The response must consist of the lines below from the one with "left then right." through the one with "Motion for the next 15", exactly as they appear and with both ends kept.

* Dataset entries

■ ■ ■ ■

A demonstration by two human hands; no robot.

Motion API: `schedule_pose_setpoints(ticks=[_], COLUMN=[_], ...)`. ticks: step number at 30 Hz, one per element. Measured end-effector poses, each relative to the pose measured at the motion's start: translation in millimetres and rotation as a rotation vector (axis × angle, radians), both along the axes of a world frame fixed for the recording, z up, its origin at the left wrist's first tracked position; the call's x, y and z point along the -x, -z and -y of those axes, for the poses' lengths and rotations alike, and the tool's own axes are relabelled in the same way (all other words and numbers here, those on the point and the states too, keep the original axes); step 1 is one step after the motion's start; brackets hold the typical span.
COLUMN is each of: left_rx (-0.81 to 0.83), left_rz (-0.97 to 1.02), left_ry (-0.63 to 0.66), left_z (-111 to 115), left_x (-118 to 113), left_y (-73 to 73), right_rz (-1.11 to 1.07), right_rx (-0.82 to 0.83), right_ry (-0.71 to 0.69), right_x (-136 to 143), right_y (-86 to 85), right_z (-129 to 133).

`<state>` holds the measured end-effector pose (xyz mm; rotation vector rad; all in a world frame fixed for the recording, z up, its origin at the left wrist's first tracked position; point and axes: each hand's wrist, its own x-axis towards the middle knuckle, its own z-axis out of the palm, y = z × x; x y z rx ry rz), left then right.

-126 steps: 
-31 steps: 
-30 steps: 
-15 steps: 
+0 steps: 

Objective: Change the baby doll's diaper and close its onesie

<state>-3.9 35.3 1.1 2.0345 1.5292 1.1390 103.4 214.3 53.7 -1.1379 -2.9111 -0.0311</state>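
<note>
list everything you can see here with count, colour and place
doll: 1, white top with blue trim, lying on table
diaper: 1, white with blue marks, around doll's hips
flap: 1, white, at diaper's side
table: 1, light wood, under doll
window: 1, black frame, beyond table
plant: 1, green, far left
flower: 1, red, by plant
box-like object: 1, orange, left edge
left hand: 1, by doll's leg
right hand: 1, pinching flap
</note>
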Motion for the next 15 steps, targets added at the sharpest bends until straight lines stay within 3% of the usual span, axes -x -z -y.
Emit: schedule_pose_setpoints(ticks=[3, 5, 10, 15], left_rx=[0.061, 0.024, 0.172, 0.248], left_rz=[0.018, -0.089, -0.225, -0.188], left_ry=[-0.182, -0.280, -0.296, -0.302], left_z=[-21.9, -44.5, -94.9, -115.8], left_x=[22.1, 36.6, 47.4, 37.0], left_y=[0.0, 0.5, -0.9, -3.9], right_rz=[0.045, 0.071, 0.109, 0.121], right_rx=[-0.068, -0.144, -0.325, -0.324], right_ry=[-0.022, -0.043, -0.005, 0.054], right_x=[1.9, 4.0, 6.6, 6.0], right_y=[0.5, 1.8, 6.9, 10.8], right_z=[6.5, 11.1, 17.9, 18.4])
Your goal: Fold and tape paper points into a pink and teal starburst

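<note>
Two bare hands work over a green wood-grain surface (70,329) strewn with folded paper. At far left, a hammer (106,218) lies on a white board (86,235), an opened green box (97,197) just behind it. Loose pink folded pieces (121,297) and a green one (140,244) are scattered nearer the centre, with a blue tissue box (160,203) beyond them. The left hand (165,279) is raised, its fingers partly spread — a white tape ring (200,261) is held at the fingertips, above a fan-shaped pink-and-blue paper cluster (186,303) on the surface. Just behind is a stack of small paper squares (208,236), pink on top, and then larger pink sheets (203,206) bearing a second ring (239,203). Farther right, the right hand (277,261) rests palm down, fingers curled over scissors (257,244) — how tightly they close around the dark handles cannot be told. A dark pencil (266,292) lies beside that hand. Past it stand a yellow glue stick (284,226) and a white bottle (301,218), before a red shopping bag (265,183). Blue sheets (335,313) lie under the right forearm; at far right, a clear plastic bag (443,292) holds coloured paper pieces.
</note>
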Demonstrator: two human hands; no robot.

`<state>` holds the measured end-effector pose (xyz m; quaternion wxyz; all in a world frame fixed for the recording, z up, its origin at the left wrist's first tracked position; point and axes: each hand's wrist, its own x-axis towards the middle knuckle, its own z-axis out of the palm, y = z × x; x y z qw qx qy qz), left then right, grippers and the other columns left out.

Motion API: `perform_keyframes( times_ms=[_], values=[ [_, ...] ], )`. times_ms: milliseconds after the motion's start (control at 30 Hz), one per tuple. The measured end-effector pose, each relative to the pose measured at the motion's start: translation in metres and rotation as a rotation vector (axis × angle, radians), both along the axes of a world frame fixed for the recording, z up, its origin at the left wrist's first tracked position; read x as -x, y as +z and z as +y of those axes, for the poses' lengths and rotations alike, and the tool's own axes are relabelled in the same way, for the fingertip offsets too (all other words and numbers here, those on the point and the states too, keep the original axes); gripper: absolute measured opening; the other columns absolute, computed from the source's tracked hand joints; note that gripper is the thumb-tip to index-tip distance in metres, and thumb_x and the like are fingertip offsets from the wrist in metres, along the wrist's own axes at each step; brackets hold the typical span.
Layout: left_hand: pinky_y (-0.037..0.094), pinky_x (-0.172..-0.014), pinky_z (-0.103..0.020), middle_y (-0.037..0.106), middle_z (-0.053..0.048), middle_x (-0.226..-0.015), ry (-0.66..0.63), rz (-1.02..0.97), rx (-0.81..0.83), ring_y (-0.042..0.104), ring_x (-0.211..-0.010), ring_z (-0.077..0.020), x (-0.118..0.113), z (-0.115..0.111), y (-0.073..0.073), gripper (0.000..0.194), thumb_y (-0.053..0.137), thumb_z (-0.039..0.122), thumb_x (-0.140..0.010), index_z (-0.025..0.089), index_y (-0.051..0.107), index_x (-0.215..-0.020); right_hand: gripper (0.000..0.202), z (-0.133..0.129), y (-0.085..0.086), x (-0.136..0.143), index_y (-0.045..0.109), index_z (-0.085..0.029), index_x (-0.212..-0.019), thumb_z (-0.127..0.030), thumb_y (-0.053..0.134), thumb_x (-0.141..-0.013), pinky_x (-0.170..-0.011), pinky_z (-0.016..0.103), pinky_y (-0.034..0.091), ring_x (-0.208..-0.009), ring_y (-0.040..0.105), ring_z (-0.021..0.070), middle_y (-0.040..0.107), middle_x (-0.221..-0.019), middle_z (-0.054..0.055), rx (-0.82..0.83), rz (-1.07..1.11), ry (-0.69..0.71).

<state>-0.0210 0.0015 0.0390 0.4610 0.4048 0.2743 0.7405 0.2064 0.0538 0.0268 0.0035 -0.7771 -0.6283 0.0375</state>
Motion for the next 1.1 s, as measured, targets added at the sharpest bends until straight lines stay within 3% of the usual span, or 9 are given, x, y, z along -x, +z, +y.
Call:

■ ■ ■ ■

* Answer box
`<state>` holds the measured end-effector pose (xyz mm; rotation vector rad; all in a world frame fixed for the recording, z up, its origin at the left wrist's first tracked position; point and axes: each hand's wrist, its own x-axis towards the middle knuckle, its own z-axis out of the palm, y = z × x; x y z rx ry rz), left then right.

-126 steps: 
-31 steps: 
-30 steps: 
-15 steps: 
+0 steps: 

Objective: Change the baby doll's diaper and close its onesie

<state>-3.9 35.3 1.1 2.0345 1.5292 1.1390 103.4 214.3 53.7 -1.1379 -2.9111 -0.0311</state>
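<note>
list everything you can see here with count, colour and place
doll: 1, white top with blue trim, lying on table
diaper: 1, white with blue marks, around doll's hips
flap: 1, white, at diaper's side
table: 1, light wood, under doll
window: 1, black frame, beyond table
plant: 1, green, far left
flower: 1, red, by plant
box-like object: 1, orange, left edge
left hand: 1, by doll's leg
right hand: 1, pinching flap
</note>
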Motion for the next 15 steps, targets added at the sharpest bends until straight lines stay within 3% of the usual span, axes -x -z -y.

The answer given above is the complete response.